I really like the Archimede and the OW M65. The OW M65 are out of stock, and the Archimede got to big lugs.... But I will considering it anyway. At the moment i'm sitting her with a MWC quartz watch. I will begin to save some money, and hopefully a Smiths PRS-29A will be listed on Ebay.


----------



## E8ArmyDiver

I believe Fredas Watch Straps has 1 O&W "M65" left in Stock for $250.00 + S&H......She is a WUS Sponser & if you go to the Strap/Bracelet Forum here she has a link to her website at the top of the page...One last option is the Marathon Watch Co."Field Watch"..Genuine Military Issue,with Composite Case,Acrylic Crystal,17j.Hand Wind Movement,34mm size,TRITIUM T25 Illumination Tubes & about $175.00...


----------



## HappyJack

There's a reason why military watches are quartz and not auto, acrylic and not sapphire - and that is because acrylic/quartz is more durable and robust than sapphire/auto. So if you want the real deal, I'd suggest something like CWC G10 or for a modern interpretation, the Timefactors PRS-10.

Alternatively, have a look at the CWC 1970s remake General Service Watch from Silvermans for £249:


----------



## Ndure

What do you think about the MWC watches? I got the G10 A/B. They are well made and cheap.


----------



## E8ArmyDiver

Ndure said:


> What do you think about the MWC watches? I got the G10 A/B. They are well made and cheap.

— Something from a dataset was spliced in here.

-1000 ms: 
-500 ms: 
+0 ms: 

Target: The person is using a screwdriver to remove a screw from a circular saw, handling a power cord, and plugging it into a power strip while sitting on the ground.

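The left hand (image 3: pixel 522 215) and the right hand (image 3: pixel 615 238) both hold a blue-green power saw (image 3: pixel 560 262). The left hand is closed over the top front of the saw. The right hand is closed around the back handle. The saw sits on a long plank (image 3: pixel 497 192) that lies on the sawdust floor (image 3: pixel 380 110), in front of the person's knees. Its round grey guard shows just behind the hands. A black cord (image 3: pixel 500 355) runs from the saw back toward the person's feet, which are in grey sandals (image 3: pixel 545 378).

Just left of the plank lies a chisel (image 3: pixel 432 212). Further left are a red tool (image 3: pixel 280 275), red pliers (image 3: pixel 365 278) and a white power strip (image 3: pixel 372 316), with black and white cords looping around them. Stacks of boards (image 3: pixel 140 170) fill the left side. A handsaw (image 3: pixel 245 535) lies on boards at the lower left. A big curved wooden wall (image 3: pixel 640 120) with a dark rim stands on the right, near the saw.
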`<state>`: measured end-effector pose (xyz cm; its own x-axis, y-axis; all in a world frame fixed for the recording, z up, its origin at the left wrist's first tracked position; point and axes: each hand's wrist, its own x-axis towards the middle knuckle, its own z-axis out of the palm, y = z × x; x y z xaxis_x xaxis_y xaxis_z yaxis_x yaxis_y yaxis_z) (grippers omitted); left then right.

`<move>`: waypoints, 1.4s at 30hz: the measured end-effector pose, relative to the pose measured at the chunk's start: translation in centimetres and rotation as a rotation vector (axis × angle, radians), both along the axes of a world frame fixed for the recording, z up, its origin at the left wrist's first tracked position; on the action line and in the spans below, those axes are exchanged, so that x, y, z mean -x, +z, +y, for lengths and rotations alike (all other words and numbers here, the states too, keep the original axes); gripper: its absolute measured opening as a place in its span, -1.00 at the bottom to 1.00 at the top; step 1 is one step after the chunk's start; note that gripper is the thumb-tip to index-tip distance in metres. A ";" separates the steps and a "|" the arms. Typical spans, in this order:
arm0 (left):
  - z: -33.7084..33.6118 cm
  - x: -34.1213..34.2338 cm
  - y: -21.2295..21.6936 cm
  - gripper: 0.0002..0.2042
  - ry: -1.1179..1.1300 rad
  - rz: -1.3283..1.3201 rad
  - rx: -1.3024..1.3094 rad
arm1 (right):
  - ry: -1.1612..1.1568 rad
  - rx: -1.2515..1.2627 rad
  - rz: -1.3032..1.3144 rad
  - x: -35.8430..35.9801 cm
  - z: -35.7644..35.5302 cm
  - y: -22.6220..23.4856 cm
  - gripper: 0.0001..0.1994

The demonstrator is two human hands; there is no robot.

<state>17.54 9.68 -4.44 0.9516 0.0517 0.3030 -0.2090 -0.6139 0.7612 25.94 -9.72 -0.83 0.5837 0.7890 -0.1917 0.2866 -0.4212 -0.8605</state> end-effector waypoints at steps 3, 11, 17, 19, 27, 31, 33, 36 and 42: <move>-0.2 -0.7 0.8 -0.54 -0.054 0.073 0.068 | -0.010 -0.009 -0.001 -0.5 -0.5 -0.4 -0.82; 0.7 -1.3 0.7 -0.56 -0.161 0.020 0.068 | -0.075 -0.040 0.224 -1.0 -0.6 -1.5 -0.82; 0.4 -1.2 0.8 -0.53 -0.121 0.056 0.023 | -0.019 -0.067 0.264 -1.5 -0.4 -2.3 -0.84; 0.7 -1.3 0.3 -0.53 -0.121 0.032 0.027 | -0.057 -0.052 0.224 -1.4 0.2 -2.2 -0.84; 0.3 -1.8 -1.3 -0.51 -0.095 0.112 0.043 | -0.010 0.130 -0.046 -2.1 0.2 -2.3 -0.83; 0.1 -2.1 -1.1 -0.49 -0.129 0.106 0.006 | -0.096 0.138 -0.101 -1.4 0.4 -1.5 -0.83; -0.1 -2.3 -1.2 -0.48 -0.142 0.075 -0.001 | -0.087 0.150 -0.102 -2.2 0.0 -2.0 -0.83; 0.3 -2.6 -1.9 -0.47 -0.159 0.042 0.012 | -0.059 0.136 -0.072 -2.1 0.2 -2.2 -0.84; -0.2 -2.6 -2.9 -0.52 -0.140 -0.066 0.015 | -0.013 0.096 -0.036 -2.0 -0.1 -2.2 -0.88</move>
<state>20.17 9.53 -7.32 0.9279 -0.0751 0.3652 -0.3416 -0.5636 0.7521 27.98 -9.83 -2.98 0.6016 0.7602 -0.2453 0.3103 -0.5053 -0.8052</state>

I think that one in the pic above is a pretty cool Mil.watch...At that price it seems like a KILLER deal!The acrylic crystal is NOT a big deal to me UNLESS I was planning on BEATING the CRAP out of it with NO regard to keeping it in good condition!If they weren't WAY too small for me I would buy one in a H/B...


----------



## HappyJack

Ndure said:


> What do you think about the MWC watches? I got the G10 A/B. They are well made and cheap.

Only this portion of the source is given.